On November 22, Goldman Sachs called for the Federal Government to issue rules for a viable U.S. market in greenhouse gas (GHG) emissions. In its new environmental policy, the global investment bank and securities firm said, “Markets are particularly efficient at allocating capital and determining the appropriate prices for goods and services we purchase. The government can help the markets in this regard by establishing a strong policy framework that creates long-term value for greenhouse gas emissions reductions and consistently supports and incentives the development of new technologies that lead to a less carbon-intensive economy.” Goldman Sachs’ policy states that voluntary actions to cut emissions are inadequate and that the firm “will work to develop partnerships with other organizations to help identify and promote effective and efficient regulatory/policy approaches to reducing [GHG] emissions” (Coal Outlook, November 28, pp 10-11).

The Department of Energy and the Environmental Protection Agency (EPA) encourage voluntary reporting and reductions of GHG. More than 70 U.S. companies have registered with the EPA’s Climate Leaders program, set corporate GHG reduction goals, and are measuring their progress through emissions inventories. In addition, more than one third of the State governments have enacted GHG reporting systems or expressed interest in GHG regulation or markets.

Currently, U.S. policies on climate change are based on development of technologies to control GHG emissions or to avoid producing GHG’s in the first place. In June 2004, Then Secretary of Energy Spencer Abraham stated that because “the United States has a Gross Domestic Product of $11 trillion, with a desired rate of growth of at least three to four percent . . . we will unavoidably continue to generate substantial greenhouse gas emissions—despite pursuing greater energy efficiency and the use of alternative fuels—so long as we use traditional or conventional technological approaches.” Consequently, U.S. policy reasons: “the only possible path to offset these likely GHG increases is by developing truly transformational technologies that will bring us into an entirely new energy age. This is true, because no nation is prepared to trade economic growth, to mortgage its prosperity, for cuts in greenhouse gas emissions” ("U.S. Climate Policy: Toward a Sensible Center,” Conference, Brookings Institution). Secretary Abraham explained that the technologies developed under the U.S. approach would be even more beneficial “in many developing countries, which are moving toward an explosive burst in energy demand, but lack many of the efficiency measures we have deployed here in the United States.”

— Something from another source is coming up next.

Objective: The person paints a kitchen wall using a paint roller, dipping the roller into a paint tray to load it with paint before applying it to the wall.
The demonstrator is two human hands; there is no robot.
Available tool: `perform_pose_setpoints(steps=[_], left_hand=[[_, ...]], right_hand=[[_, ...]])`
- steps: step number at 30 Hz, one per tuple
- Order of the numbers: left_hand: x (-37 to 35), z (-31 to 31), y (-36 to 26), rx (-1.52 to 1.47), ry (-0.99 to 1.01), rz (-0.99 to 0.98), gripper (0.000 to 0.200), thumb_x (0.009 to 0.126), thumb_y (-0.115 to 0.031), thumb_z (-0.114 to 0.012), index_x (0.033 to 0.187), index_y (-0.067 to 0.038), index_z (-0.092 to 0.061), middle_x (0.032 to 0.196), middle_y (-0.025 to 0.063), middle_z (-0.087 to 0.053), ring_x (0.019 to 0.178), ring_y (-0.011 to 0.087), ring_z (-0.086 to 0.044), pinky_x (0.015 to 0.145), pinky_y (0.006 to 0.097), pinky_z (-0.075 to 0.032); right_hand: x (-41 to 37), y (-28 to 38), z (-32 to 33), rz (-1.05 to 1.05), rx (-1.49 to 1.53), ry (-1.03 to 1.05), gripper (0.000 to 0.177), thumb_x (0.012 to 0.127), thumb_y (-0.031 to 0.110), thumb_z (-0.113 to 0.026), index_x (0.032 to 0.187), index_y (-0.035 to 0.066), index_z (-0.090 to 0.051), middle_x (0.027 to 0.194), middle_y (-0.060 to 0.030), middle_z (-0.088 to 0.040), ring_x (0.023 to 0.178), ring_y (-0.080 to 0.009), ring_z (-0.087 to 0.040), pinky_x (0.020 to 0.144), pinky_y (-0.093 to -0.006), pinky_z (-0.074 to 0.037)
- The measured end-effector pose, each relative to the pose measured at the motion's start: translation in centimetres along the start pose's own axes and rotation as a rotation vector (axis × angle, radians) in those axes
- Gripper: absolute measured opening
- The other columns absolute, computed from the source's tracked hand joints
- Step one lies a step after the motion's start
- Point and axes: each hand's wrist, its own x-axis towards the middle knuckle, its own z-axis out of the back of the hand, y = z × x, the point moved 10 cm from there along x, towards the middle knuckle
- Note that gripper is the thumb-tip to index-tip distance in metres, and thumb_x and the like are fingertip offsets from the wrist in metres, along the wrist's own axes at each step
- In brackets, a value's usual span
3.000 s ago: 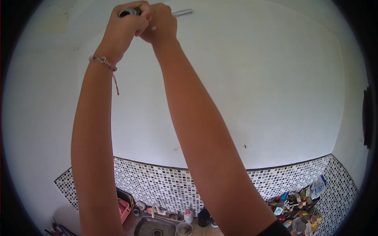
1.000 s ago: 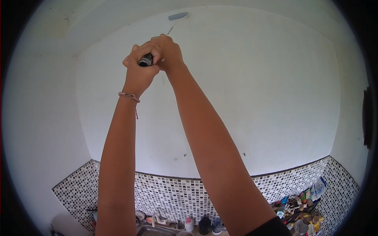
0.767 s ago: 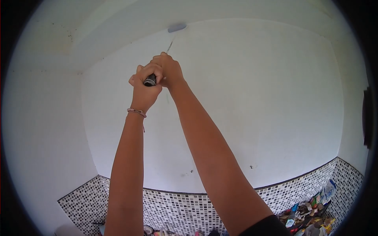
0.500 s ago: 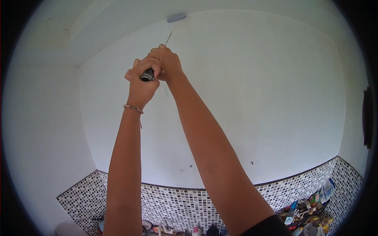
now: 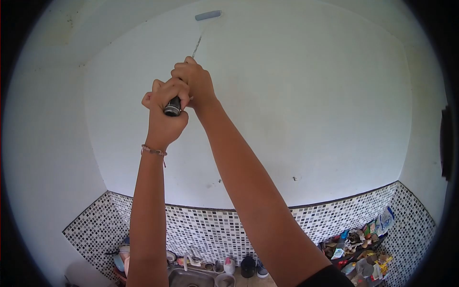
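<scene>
A paint roller [image 5: 208, 16] with a grey-blue sleeve rests high up against the white wall [image 5: 296, 105]. Its thin, speckled rod [image 5: 196, 47] runs down to my hands. My left hand [image 5: 165, 95] is wrapped round the lower end of the handle, where a black butt [image 5: 172, 107] pokes out by the thumb. Just above it, my right hand [image 5: 197, 82] grips the same handle, fingers closed. The two hands touch, and they hide most of the handle. Both arms are stretched upward.
Below the wall runs a band of black-and-white mosaic tile [image 5: 210, 229]. A metal sink [image 5: 191, 277] with a white faucet [image 5: 187, 260] sits at the bottom, beside a white-and-pink bottle [image 5: 229, 266]. Cluttered items [image 5: 356, 244] fill the right corner. A dark object [image 5: 446, 143] hangs at far right.
The roller has come down from the ceiling edge onto the wall. My hands have shifted slightly left and down in view, still gripping the handle. More of the sink and counter shows.
</scene>
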Motion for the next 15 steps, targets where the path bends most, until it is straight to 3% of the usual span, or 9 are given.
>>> perform_pose_setpoints(steps=[4, 7, 10, 15], left_hand=[[-2.7, 0.0, -1.1, 0.017, 0.046, 0.034, 0.027, 0.047, 0.007, -0.045, 0.064, -0.013, -0.040, 0.080, -0.0055, -0.053, 0.080, 0.0182, -0.039, 0.079, 0.0318, -0.020], [-4.7, 0.1, -1.9, 0.011, 0.074, 0.051, 0.027, 0.047, 0.007, -0.047, 0.063, -0.014, -0.040, 0.081, -0.0061, -0.053, 0.082, 0.0174, -0.039, 0.081, 0.0320, -0.019], [-6.4, 0.4, -2.9, -0.018, 0.077, 0.071, 0.027, 0.047, 0.007, -0.047, 0.063, -0.014, -0.042, 0.080, -0.0057, -0.053, 0.082, 0.0173, -0.039, 0.081, 0.0331, -0.019], [-9.0, 1.0, -4.4, -0.037, 0.084, 0.081, 0.027, 0.045, 0.007, -0.048, 0.060, -0.014, -0.042, 0.078, -0.0050, -0.054, 0.082, 0.0182, -0.039, 0.079, 0.0347, -0.018]], right_hand=[[-2.6, 0.8, -0.2, -0.056, 0.002, 0.081, 0.029, 0.049, 0.008, -0.072, 0.054, 0.012, -0.044, 0.064, 0.0028, -0.047, 0.075, -0.0193, -0.046, 0.044, -0.0308, -0.043], [-4.5, 2.0, 0.4, -0.072, 0.019, 0.093, 0.028, 0.051, 0.007, -0.070, 0.054, 0.011, -0.043, 0.063, 0.0017, -0.045, 0.074, -0.0194, -0.045, 0.042, -0.0308, -0.041], [-6.1, 3.7, 1.8, -0.057, 0.074, 0.022, 0.029, 0.059, 0.008, -0.064, 0.055, 0.009, -0.035, 0.059, -0.0001, -0.037, 0.067, -0.0178, -0.040, 0.040, -0.0303, -0.032], [-8.8, 5.4, 2.5, -0.103, 0.117, 0.034, 0.028, 0.059, 0.008, -0.064, 0.056, 0.009, -0.036, 0.060, 0.0002, -0.038, 0.068, -0.0179, -0.041, 0.040, -0.0308, -0.031]])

The Chicago Climate Exchange (CCX) is North America’s only multi-sector market for reducing and trading greenhouse gas emissions credits. Members of CCX make legally binding commitments to establish a rules-based market for reducing greenhouse gases and include a cross-section of North American corporations, municipalities and other institutions. The CCX market gives members a way to receive credit for reductions, to buy and sell credits, and thereby to determine the most cost-effective means to achieve emission reductions. Its members include Ford Motor Company, International Paper, and American Electric Power, the country’s largest coal-burning utility. On November 21, the Ohio Air Quality Development Authority joined CCX as an associate member. The authority is the first major state-funded coal research and development organization to join the CCX program. Associate members produce small or no direct emissions; they commit to comply with CCX rules by offsetting the greenhouse gases associated with certain business-related activities (SNL Coal Report, November 28, pp 18-19).